What you should do: Where the listing below reaches the line containing "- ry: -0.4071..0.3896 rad", start writing out lines exactly, and stop once the line containing "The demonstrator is" has been written.

Given information:
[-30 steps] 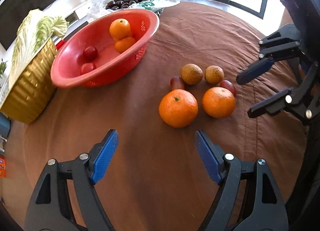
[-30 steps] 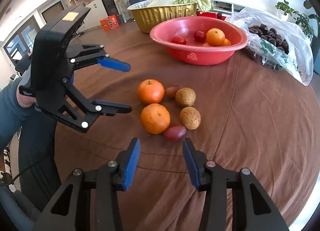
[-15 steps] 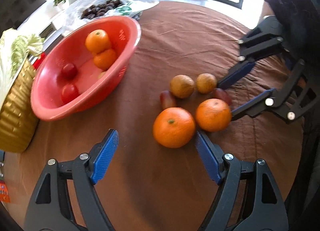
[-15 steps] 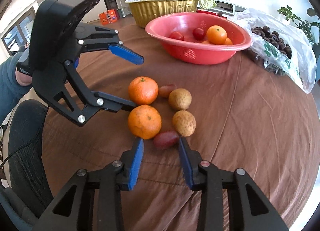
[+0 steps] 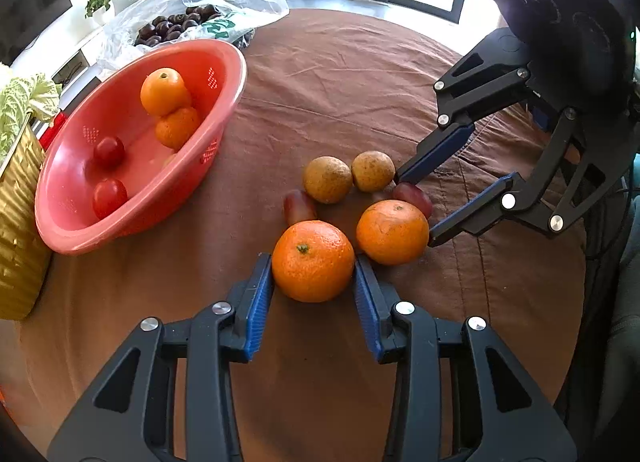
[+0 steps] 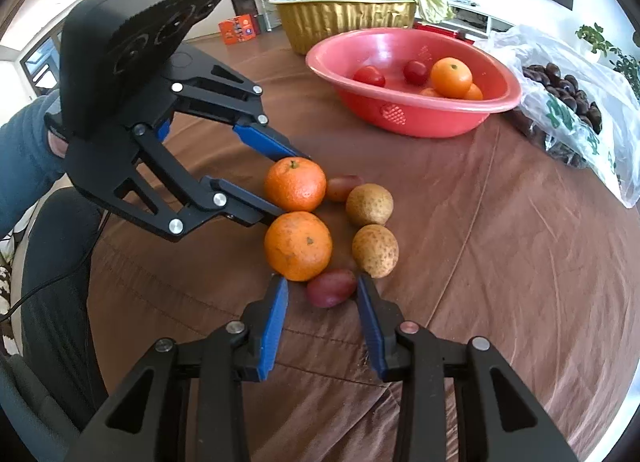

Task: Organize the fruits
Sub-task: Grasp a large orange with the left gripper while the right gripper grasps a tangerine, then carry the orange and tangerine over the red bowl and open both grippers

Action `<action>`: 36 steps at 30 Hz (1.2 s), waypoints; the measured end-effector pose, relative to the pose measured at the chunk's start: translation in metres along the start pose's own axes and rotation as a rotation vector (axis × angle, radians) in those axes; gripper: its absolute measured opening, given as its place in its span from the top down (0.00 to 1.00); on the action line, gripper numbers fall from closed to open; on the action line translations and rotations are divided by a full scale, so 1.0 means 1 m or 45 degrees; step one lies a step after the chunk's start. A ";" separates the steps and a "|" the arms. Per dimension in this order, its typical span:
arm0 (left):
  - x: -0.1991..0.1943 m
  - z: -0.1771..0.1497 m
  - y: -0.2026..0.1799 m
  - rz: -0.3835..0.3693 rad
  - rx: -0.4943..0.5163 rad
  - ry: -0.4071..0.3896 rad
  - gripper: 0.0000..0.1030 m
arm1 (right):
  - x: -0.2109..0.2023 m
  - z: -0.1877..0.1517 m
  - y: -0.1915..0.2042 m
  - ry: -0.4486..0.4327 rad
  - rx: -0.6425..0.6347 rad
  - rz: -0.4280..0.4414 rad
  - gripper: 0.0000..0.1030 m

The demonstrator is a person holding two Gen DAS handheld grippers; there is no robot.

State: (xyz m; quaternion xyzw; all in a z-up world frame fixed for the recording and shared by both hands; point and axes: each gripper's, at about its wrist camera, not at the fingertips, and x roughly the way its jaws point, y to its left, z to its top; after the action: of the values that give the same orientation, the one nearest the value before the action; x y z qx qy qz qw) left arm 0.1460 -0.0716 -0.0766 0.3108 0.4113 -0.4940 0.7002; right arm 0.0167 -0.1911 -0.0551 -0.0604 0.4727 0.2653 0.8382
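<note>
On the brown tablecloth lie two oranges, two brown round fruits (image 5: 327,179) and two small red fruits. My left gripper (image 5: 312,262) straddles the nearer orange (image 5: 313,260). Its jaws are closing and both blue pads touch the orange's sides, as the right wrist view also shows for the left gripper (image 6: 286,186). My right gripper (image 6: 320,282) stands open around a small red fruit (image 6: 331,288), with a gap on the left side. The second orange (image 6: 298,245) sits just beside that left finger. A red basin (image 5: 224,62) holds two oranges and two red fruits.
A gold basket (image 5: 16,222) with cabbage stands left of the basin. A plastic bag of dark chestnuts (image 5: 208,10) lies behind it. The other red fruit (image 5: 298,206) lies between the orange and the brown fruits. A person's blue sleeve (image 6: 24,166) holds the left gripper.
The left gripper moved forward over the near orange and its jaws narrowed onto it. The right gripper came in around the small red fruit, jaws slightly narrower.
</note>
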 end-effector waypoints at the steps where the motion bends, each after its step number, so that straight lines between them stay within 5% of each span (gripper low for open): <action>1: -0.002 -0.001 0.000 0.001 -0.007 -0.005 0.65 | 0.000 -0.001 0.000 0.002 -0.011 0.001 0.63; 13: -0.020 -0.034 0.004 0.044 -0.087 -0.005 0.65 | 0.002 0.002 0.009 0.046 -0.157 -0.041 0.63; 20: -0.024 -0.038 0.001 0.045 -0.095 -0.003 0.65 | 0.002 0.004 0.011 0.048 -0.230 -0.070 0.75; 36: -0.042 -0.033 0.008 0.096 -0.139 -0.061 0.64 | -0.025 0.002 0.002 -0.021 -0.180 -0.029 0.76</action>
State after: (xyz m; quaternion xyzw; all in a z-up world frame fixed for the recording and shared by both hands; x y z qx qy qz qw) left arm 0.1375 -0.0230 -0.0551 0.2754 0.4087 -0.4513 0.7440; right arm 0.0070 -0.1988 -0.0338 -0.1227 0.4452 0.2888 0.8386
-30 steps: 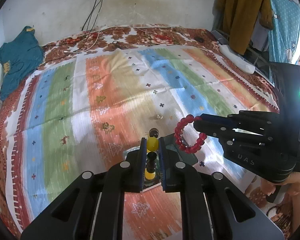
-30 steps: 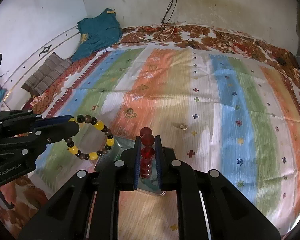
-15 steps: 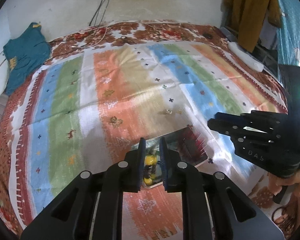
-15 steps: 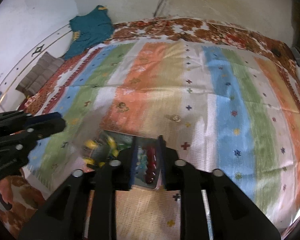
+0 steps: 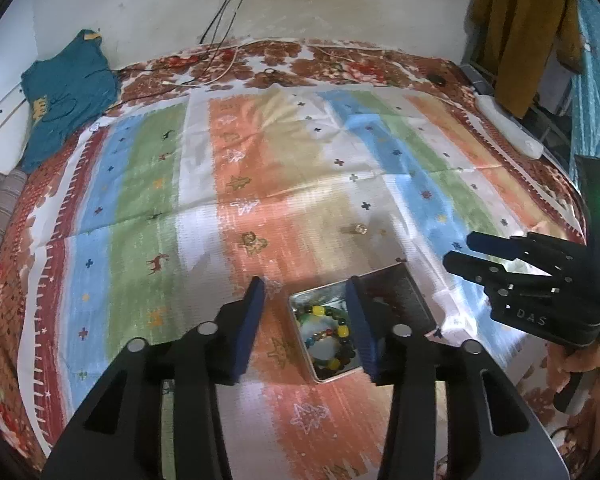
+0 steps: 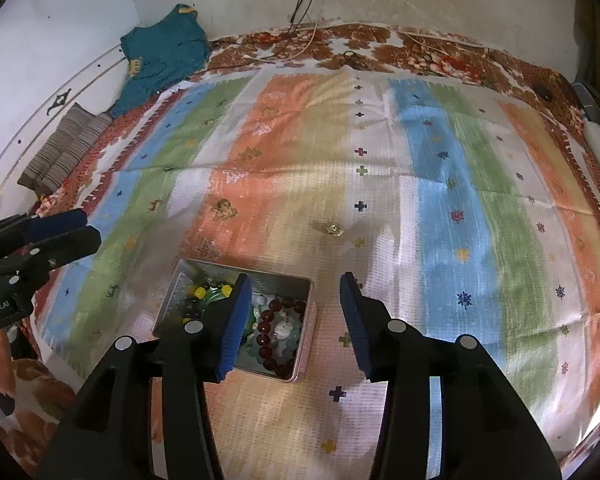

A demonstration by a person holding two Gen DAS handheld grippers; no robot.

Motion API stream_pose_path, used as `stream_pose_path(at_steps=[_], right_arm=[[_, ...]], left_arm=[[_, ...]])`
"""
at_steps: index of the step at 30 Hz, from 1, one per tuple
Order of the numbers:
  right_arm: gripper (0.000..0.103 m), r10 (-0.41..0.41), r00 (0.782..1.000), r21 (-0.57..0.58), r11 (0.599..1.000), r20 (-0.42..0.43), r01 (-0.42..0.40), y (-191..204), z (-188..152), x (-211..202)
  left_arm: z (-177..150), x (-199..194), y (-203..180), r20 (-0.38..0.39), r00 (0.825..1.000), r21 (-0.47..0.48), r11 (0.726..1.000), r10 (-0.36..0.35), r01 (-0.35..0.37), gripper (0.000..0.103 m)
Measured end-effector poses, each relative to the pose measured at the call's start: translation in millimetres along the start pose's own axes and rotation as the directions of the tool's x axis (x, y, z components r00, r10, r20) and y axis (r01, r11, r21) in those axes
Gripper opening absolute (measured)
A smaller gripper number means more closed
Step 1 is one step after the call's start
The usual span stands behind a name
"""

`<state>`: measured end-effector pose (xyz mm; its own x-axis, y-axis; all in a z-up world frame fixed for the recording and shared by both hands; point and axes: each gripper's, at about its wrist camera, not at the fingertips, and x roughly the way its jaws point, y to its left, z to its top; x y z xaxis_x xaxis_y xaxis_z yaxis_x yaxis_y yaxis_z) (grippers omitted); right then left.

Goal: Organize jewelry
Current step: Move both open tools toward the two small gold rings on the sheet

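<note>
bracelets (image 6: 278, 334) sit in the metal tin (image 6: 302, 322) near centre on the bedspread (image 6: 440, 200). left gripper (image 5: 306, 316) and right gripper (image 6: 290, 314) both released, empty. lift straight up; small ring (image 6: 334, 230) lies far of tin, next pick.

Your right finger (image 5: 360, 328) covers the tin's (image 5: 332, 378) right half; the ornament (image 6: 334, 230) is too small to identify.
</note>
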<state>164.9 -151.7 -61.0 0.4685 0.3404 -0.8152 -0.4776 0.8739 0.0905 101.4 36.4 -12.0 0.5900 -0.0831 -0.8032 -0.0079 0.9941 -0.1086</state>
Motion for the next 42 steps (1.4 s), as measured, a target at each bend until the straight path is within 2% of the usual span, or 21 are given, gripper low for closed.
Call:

Output below:
  - ry: -0.4071..0.3896 rad
  - gripper: 0.0000..0.1030 m
arm1 (right):
  - x: -0.2109..0.2023 m
  - z: -0.1877..0.1517 m
  - y: -0.1915..0.2042 m
  - ry: -0.4486..0.4327 rad
  - rx: -0.6425..0.6347 rad
  - rz: -0.4280..0.4414 rad
  - gripper: 0.0000..0.1030 m

The demonstrator is a person holding two Gen DAS handheld grippers; there is no robot.

There is no more output for this exercise.